Here’s a left field question — you started as a Shakespearean actor, what is it about Shakespeare that makes it endure as the foundation of acting?
The language is complex, challenging, powerful, beautiful, and lyrical. There’s wonderful layers to it — it’s energized with hidden meaning and it takes detective work to mine everything out of it. But when you do mine down and strip out the reverence for it and make it your own, that’s where the magic comes from.
And the stories are relevant because people don’t change. COVID taught me that — look at the pandemic of 1791 and the Spanish Flu pandemic, we face the same challenges now and we forget we’ve faced them before. You can read a story from thousands of years ago and it’s still relevant because we’re still the same fucking people.
With American Fiction, yes the movie is about race and all that, but it’s really about universal themes like grief and family and forgiveness.
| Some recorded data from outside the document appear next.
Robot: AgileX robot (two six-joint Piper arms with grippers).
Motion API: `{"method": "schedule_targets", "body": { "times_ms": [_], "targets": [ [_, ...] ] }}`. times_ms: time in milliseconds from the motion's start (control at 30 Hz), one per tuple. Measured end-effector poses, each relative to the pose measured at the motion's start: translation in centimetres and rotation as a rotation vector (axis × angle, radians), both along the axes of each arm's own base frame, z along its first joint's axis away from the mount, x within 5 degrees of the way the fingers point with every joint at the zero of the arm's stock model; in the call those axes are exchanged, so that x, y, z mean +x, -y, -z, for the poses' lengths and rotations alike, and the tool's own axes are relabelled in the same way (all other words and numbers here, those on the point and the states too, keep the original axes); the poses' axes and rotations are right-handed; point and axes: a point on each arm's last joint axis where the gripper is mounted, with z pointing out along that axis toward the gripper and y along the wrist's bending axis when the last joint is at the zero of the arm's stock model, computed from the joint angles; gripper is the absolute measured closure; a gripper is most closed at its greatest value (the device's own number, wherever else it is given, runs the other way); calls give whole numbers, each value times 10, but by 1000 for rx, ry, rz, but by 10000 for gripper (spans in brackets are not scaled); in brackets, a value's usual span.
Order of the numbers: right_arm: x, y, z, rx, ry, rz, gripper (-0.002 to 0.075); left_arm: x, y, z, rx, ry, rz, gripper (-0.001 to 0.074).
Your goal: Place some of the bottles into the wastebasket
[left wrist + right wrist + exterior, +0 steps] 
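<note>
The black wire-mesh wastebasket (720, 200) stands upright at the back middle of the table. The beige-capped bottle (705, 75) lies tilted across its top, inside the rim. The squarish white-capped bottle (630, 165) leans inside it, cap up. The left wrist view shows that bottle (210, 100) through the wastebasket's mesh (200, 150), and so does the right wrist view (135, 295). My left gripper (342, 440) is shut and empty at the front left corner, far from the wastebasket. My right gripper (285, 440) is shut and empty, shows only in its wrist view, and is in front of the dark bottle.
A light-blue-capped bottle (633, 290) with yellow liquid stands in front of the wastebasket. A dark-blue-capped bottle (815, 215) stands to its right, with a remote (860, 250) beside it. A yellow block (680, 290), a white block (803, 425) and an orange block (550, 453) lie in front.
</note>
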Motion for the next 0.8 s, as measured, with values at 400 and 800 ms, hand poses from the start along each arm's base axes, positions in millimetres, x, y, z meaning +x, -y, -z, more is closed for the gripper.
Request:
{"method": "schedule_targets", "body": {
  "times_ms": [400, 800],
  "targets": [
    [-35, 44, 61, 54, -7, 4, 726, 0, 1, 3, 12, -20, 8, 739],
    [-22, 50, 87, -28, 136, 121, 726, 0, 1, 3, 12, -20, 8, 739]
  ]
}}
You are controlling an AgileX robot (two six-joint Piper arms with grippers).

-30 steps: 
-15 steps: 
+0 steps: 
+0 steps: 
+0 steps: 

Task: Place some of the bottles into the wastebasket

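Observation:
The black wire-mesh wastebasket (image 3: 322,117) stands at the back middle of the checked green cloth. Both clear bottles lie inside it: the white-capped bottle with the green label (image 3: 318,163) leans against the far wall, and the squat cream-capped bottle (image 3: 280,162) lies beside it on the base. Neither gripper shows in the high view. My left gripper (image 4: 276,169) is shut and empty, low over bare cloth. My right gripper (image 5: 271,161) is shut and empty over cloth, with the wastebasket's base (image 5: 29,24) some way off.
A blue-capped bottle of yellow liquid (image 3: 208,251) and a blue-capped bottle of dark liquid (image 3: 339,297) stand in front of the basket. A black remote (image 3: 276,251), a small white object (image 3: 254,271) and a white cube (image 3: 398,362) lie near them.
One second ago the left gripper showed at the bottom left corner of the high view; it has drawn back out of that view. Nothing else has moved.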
When I read the script, I saw myself in the character, Monk, and that’s what got me excited. I saw echoes of my personal life in him.
A lot of people start surfing and then quickly quit. What captivated you enough to keep going?
Yeah, when I first took lessons in Hawaii it was hard. I would paddle 15 strokes and just feel exhausted. But I come from a long history of saltwater. My grandpa was an oysterman, a fisherman, sold homemade whiskey, and played in the Negro Leagues as a pitcher. He was quite the man. I spent every summer at my grandparents’ house in Virginia Beach bodysurfing, and the beach became my favorite place.
I’ve also been skating since I was nine years old. I lived on a hill and would do a lot of hill bombing and then transitioned to making ramps out of old wood lying around the house. I started reading Skateboarder Magazine and seeing names like Tony Alva and Larry Bertleman and being aware of California and the scene there. Then, I broke my leg skating a bowl when I was 14 the first week of summer, couldn’t play football, and decided to quit the board.
Surfing combined these two old loves and maybe that’s why I love it so much. The water resets my system.
Sometimes, when I get out of my truck, and the water’s warm, and I’m just in trunks, and I’m walking down to the beach, I think: “Is this all I need?”